RE: Ethyl Alcohol for Fuel Use; CBERA; Section 423, Tax Reform Act of 1986, as amended; 19 U.S.C. 2703(a)(1)(B); Puerto Rico; FTZ; Insular Possession; Customs Territory; 9901.00.50, HTSUS

Dear Sirs:

This is in reply to your request of September 20, 2007, for a prospective ruling concerning the importation into the U.S. of certain dehydrated ethyl alcohol for fuel use (ethanol). A telephone conference was held on February 26, 2008. We received a supplemental submission dated March 26, 2008.

FACTS:

A corporation organized under the laws of Puerto Rico will import hydrous ethyl alcohol from Brazil and other origins for use as a raw material in a dehydration plant. The plant would be located in a Foreign Trade Zone (FTZ) in Puerto Rico. In the plant, the hydrous ethyl alcohol would be converted by azeotropic distillation to anhydrous fuel grade ethyl alcohol (ethanol). You are seeking a ruling that such fuel grade ethanol, when entered from the Puerto Rico FTZ for consumption in the U.S., is eligible for duty-free treatment under the Caribbean Basin Economic Recovery Act (CBERA) and the Tax Reform Act of 1986, as amended. Current general duty is 1.9%; fuel grade ethanol is subject to additional duty (excise tax) of 14.27 cents per liter.

ISSUE:

Is ethanol from, e.g., Brazil, eligible for duty-free treatment under CBERA when entered following dehydration in a foreign trade zone in Puerto Rico?

LAW & ANALYSIS

The CBERA provides, in pertinent part, that:

Unless otherwise excluded from eligibility by this chapter, and subject to section 423 of the Tax Reform Act of 1986, the duty-free treatment provided under this chapter shall apply to any article which is the growth, product, or manufacture of a beneficiary country if – * * * (B) the sum of (i) the cost or value of the materials produced in a beneficiary country or two or more beneficiary countries, plus (ii) the direct costs of processing operations performed in a beneficiary country or countries is not less than 35 per centum of the appraised value of such article at the time it is entered.

19 U.S.C. 2703(a)(1).

Section 423 of the Tax Reform Act, as amended by the Steel Trade Liberalization Act of 1989 (Pub. L. 101-221, section 7(a), 103 Stat. 1890 (1989)), provides that ethyl alcohol or a mixture thereof must be an “indigenous product” of the beneficiary country to be eligible for CBERA tariff treatment. Specifically, section 423 provides, in pertinent part, that:

“. . . no ethyl alcohol or a mixture thereof may be considered --. for purposes of section 213 of the Caribbean Basin Economic Recover Act, to be— an article that is wholly the growth, product, or manufacture of a beneficiary country, a new or different article of commerce which has been grown, produced, or manufactured in a beneficiary country, a material produced in a beneficiary country, or otherwise eligible for duty-free treatment under this Act as the growth, product, or manufacture of a beneficiary country; unless the ethyl alcohol or mixture thereof is an indigenous product of that … beneficiary country.

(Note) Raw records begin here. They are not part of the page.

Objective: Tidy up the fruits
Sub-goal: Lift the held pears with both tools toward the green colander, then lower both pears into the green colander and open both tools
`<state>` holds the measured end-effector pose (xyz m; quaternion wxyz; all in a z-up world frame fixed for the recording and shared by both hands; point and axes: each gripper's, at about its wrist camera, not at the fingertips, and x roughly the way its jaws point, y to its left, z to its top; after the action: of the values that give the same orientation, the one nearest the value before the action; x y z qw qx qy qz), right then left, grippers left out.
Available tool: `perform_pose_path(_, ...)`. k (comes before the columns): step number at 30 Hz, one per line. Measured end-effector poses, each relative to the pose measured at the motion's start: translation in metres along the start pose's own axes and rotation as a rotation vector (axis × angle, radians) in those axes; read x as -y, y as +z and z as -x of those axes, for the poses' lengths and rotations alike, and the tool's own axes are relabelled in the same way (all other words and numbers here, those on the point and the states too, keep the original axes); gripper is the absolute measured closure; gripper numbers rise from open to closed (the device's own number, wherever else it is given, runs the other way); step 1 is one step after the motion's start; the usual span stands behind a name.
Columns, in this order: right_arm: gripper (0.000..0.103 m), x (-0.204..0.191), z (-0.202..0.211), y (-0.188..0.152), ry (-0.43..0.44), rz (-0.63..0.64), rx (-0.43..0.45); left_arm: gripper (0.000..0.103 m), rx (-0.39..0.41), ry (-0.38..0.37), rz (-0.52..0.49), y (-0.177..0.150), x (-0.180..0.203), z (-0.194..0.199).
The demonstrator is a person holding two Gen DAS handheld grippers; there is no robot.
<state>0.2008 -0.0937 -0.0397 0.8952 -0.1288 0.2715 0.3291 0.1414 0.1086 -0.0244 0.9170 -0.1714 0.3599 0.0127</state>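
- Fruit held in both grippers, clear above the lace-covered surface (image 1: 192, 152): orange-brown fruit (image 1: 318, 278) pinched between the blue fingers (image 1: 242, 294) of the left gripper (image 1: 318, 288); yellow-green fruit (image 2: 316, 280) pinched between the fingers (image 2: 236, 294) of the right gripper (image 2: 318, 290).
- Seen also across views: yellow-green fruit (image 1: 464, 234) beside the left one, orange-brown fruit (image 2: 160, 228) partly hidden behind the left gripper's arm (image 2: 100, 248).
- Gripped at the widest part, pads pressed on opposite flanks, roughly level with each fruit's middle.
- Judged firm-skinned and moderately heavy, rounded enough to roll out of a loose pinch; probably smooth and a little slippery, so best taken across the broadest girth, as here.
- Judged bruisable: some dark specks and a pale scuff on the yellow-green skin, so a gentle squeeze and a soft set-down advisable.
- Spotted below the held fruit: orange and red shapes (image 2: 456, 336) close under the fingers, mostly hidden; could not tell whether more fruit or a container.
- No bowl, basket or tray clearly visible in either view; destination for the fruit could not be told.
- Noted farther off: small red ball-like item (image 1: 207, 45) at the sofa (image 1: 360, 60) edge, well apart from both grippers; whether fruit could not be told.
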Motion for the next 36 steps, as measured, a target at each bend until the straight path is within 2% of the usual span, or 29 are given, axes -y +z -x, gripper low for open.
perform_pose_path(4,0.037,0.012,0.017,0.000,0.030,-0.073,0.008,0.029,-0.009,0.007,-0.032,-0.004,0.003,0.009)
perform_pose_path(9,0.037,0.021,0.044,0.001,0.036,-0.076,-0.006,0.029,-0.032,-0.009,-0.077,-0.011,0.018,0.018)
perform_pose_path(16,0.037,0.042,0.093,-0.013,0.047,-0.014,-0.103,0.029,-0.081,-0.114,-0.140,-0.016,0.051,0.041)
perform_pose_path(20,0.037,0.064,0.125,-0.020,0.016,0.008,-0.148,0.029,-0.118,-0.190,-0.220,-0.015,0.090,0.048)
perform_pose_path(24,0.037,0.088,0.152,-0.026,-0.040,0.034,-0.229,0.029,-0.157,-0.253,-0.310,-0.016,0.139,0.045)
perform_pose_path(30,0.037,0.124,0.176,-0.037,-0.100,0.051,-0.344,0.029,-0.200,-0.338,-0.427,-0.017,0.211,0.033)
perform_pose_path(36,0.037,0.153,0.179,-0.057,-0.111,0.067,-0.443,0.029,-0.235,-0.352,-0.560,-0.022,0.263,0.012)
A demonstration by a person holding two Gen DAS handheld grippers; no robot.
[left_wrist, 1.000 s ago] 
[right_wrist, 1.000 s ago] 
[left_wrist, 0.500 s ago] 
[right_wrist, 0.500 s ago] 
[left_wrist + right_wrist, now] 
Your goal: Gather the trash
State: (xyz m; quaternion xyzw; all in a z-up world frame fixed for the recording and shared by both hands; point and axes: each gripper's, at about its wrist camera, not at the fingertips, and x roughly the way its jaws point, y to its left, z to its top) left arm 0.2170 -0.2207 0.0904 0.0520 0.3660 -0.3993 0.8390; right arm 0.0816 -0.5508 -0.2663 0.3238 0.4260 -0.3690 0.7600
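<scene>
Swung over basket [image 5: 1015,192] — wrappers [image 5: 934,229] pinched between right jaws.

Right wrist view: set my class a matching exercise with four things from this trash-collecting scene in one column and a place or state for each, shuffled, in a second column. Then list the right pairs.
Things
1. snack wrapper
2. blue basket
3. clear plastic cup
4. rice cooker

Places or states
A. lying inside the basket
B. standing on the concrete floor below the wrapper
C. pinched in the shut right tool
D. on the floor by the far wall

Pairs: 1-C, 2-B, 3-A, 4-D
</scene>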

Pursuant to section 423(c)(3)(A),

Ethyl alcohol and mixtures thereof that are only dehydrated within an insular possession or beneficiary country…shall be treated as being indigenous products of that possession or country only if the alcohol or mixture, when entered, meets the applicable local feedstock requirement.

After the ethyl alcohol is dehydrated, the definition refers to it as “dehydrated alcohol and mixtures.”

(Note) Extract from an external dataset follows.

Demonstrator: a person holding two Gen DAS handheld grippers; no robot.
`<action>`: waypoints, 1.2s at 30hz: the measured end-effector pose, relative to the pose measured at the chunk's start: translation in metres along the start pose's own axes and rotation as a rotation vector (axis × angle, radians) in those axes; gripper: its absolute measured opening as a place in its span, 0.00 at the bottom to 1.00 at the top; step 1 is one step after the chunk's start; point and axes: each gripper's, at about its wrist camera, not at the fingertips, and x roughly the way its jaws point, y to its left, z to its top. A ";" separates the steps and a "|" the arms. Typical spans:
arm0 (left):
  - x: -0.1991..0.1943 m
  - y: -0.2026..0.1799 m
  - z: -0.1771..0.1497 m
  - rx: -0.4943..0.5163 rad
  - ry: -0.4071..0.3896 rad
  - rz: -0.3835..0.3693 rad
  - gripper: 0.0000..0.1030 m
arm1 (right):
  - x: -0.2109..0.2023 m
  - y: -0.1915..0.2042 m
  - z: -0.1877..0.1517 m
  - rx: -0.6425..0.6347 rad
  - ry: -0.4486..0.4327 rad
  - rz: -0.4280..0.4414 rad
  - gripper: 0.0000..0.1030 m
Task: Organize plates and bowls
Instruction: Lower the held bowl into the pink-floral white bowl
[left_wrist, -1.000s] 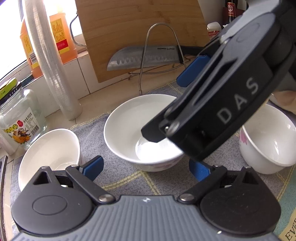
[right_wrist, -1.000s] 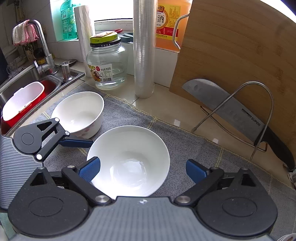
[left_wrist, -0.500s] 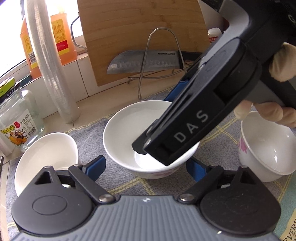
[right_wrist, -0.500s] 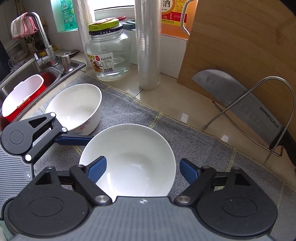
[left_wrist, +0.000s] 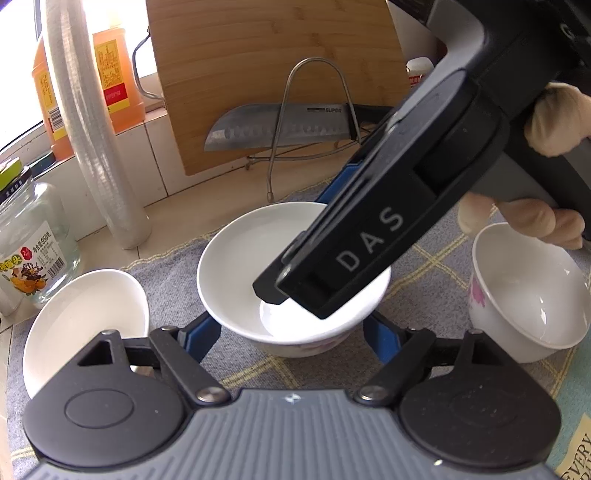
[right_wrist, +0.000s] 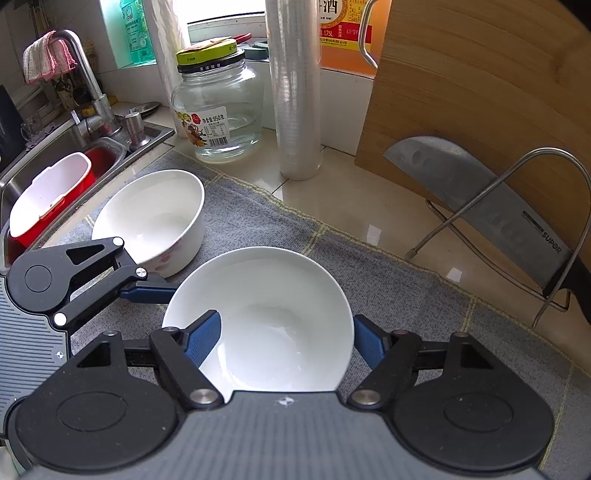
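Three white bowls stand on a grey cloth (left_wrist: 173, 280). The wide middle bowl (left_wrist: 240, 266) shows in the right wrist view (right_wrist: 266, 317) too. My left gripper (left_wrist: 291, 338) is open, its blue fingers either side of this bowl's near wall. My right gripper (right_wrist: 286, 339) is open and reaches over the same bowl, its left finger inside the rim and its right finger outside. A deeper bowl (left_wrist: 85, 317) sits to the left, also in the right wrist view (right_wrist: 155, 218). A flowered bowl (left_wrist: 528, 295) sits to the right.
A glass jar (right_wrist: 218, 107), a roll of cling film (right_wrist: 295, 92) and an orange bottle (left_wrist: 110, 81) stand at the back. A bamboo cutting board (left_wrist: 273, 66) leans behind a wire rack holding a cleaver (left_wrist: 280, 125). A sink (right_wrist: 55, 155) with a red tub lies left.
My right gripper has come down and closer over the middle bowl, its fingers now straddling the rim. My left gripper has moved in, its fingers reaching the bowl's near sides.
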 end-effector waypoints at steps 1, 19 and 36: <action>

Congress, in amending 19 U.S.C. 2703(a)(1) to be “subject to section 423 of the Tax Reform Act of 1986,” as amended, prescribed a unified scheme for tariff treatment of ethyl alcohol under the CBERA. See National Corngrowers Ass’n v. Von Raab, 650 F. Supp. 1007 (CIT 1986), aff’d, 814 F.2d 651 (Fed. Cir. 1987). As noted by the Court, the purpose of section 423 mandated “the use of specified percentages of locally fermented alcohol in ethanol mixtures to be imported free into the United States.” 650 F. Supp. at 1011. The Court found that if there was a requirement, in order to obtain duty-free treatment, to first demonstrate that “. . . dehydration is a substantial transformation, in addition to meeting the dictates of § 423 . . . [this] would virtually guarantee that no fuel ethanol could be imported duty-free unless it was entirely produced and distilled in a Caribbean Basin nation.” 650 F. Supp. at 1011. In effect, section 423 provides that for ethanol, the “product of” requirement is to be satisfied by dehydration, which makes the merchandise “indigenous”. The other CBERA requirements are satisfied if the local feedstock requirement (to the extent applicable) is met.

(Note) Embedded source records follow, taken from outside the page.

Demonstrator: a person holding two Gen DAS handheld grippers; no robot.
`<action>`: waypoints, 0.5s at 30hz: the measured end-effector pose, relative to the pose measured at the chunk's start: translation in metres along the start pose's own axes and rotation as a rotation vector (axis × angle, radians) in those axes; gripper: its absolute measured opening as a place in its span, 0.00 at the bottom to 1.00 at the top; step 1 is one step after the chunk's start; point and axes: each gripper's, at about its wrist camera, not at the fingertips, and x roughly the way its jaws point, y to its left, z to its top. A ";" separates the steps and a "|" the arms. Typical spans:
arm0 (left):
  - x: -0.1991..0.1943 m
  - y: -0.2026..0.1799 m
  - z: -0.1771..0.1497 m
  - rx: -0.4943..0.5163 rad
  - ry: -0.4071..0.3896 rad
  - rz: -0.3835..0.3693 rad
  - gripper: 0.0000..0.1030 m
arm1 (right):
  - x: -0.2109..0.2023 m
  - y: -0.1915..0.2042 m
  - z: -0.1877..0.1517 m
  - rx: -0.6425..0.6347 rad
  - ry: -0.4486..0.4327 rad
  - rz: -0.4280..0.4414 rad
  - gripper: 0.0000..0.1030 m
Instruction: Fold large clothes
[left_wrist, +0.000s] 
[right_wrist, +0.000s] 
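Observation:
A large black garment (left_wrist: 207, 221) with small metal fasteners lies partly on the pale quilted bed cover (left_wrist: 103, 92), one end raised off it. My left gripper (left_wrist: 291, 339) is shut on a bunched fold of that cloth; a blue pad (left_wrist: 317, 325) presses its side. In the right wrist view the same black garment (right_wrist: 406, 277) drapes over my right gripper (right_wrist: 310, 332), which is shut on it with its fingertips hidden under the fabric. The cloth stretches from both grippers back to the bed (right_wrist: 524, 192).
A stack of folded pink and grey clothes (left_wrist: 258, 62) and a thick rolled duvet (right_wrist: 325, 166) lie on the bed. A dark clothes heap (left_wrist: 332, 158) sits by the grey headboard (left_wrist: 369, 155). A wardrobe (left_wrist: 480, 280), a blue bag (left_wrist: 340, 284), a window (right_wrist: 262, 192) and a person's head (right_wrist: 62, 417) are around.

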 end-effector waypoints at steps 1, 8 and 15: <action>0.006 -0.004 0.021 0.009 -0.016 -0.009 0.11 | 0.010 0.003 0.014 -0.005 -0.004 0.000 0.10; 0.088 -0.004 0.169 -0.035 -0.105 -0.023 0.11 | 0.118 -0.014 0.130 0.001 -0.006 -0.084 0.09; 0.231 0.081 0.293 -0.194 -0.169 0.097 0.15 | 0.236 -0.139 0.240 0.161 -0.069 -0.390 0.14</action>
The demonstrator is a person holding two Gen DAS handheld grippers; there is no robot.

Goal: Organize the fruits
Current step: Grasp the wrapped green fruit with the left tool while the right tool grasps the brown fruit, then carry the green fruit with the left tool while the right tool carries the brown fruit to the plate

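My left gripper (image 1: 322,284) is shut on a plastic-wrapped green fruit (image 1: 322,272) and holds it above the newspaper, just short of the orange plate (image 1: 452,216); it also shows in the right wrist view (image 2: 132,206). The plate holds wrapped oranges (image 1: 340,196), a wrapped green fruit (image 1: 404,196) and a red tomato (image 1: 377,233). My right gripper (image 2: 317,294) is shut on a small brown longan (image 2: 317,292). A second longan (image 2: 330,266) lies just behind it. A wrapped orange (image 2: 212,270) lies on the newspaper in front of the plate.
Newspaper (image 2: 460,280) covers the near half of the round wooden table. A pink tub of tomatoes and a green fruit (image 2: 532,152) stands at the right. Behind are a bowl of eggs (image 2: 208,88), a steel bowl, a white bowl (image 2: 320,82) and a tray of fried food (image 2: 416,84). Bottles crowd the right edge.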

Duty-free tariff treatment for dehydrated fuel use ethanol under CBERA is implemented under subheading 9901.00.50, Harmonized Tariff Schedule of the United States (HTSUS). The U.S. Notes accompanying subheading 9901.00.50 specify that

…duty-free treatment shall be accorded to ethyl alcohol or a mixture thereof when entered from an insular possession or beneficiary country…

U.S. Note 3, Subchapter I to Chapter 99, HTSUS.

We note that both section 423 of the 1986 Tax Relief Act, as amended, and the HTSUS provisions refer to “insular possession” without distinction. Nothing in these provisions establishes different treatment for a product of Puerto Rico as compared with any other U.S. insular possession. We therefore understand that the duty-free treatment for dehydrated ethyl alcohol or mixtures would be available for any such product that becomes a product of any U.S. insular possession, including Puerto Rico before entering the Customs territory of the U.S.

Uniquely, Puerto Rico is a U.S. insular possession that for tariff purposes is within the Customs Territory of the U.S. See Section 101.1, CBP Regulations (19 CFR 101.1). However, a Foreign Trade Zone, including one within Puerto Rico, is considered as being outside the Customs territory of the U.S, and the general tariff laws of the U.S. do not apply except as specified. 19 U.S.C. §81c; 19 CFR 146.1(a). Therefore, merchandise produced in a Puerto Rico Foreign Trade Zone is merchandise that is a growth, product or manufacture of Puerto Rico provided an applicable rule of origin is satisfied. In the case of dehydrated ethanol and mixtures for fuel use, section 423 specifies that dehydration of hydrous ethanol results in merchandise that is an “indigenous” product of the place where the dehydration takes place. Without doubt, “indigenous” is to be taken as having a meaning equivalent to “growth, product or manufacture” for the purposes of CBERA and subheading 9901.00.50. Therefore, fuel use ethanol and mixtures are indigenous products of Puerto Rico when dehydrated there.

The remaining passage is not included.